We have called endlessly for full, detailed disclosures of all conflicts of interest, for honesty's sake if for no other reason.  We have also called for severe curtailment of all conflicts affecting clinical decision making, health care education, clinical and health care research, and health policy making.  But Health Care Renewal can easily be dismissed as a voice crying out in the wilderness.  However, we are really not alone.
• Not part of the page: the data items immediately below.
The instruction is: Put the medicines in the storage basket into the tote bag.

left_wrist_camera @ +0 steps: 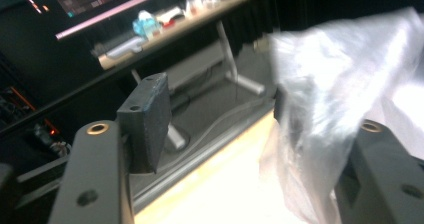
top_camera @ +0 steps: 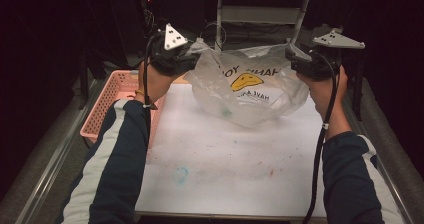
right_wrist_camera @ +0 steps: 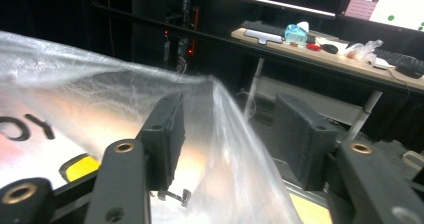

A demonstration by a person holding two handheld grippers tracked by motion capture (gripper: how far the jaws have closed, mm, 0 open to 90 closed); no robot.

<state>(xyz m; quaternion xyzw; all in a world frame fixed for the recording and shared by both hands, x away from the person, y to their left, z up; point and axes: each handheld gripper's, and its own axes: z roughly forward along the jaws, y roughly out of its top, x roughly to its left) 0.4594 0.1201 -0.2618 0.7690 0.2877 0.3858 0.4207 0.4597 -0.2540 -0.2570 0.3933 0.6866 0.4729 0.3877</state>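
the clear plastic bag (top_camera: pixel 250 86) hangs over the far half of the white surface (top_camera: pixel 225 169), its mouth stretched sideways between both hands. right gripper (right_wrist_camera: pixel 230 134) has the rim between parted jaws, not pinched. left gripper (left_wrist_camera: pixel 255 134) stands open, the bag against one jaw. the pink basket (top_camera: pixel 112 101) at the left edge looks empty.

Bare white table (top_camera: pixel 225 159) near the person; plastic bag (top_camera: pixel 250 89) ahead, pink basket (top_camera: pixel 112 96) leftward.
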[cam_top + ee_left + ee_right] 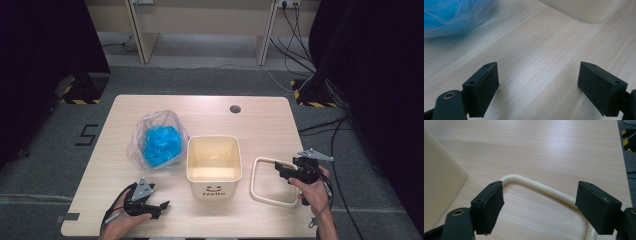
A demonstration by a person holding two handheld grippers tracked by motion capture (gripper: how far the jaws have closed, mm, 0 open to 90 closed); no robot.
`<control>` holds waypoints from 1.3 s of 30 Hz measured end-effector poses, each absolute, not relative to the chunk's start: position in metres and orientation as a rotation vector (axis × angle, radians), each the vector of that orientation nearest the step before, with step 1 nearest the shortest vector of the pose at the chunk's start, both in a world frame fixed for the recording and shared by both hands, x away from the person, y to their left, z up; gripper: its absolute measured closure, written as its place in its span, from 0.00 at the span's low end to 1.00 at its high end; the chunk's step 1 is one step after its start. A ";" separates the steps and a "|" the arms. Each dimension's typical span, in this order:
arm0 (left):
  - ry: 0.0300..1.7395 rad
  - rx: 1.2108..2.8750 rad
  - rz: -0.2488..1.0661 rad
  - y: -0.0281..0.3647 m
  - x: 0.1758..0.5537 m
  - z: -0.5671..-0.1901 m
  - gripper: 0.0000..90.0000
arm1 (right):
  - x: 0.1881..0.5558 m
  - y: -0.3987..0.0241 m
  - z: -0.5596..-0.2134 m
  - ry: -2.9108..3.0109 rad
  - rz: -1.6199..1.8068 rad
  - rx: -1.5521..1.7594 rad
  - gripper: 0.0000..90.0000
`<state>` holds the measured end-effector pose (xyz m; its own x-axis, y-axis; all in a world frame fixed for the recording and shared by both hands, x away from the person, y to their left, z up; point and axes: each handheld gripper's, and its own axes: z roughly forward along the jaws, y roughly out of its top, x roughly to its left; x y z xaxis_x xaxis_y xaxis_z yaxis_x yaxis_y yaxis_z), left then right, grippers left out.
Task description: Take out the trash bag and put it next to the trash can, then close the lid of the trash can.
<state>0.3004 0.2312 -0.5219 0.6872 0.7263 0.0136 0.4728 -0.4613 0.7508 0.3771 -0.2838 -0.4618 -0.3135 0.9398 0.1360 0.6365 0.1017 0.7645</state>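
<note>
Our right gripper hangs over the near right part of the desk with its jaws spread wide, pinching nothing. In the right gripper view a far stretch of the cream ring frame runs between the two jaws and beneath them, with the pads clear of it. In the high view that ring frame, a rounded square, lies flat on the desk just right of the cream bin, which stands open at the middle near edge with a smiling face and a word on its near wall. Our left gripper sits low at the near left, its jaws likewise spread over bare wood. A clear bag with blue stuff inside lies just left of the bin.
</note>
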 end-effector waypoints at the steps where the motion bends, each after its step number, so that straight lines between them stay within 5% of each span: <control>1: 0.919 2.139 0.426 0.232 0.301 -0.522 0.18 | 0.376 -0.286 -0.464 2.000 1.059 1.547 0.24; 39: 0.959 2.128 0.401 0.233 0.308 -0.523 0.14 | 0.371 -0.317 -0.497 1.986 0.893 1.633 0.42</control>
<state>0.3083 0.2332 -0.5234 0.6695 0.7425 -0.0222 0.5060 -0.4339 0.7455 0.3714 -0.3169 -0.4971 -0.2241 0.9714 0.0792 0.7039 0.1051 0.7025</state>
The 2009 Institute of Medicine report set relatively tough standards for managing conflicts of interest affecting clinical research and teaching, which unfortunately since have largely been ignored.  It did call for senior institutional officials to disclose their conflicts of interest, and for institutional boards of trustees to form conflicts of interest committees that would exclude conflicted individuals, but otherwise did not address conflicts of interest affecting academic leaders or institutional trustees.  The 2013 Pew Charitable Trusts Conflicts-of-Interest Policies for Academic Medical Centers suggested restrictions on conflicts affecting faculty, trainees, and students, but again did not mention senior institutional leaders or boards of trustees.  Implementing even some of these recommendations would be true health care reform.

Maybe more publicity about the web of conflicts of interest that drapes of over health care will lead to some further steps in the needed direction.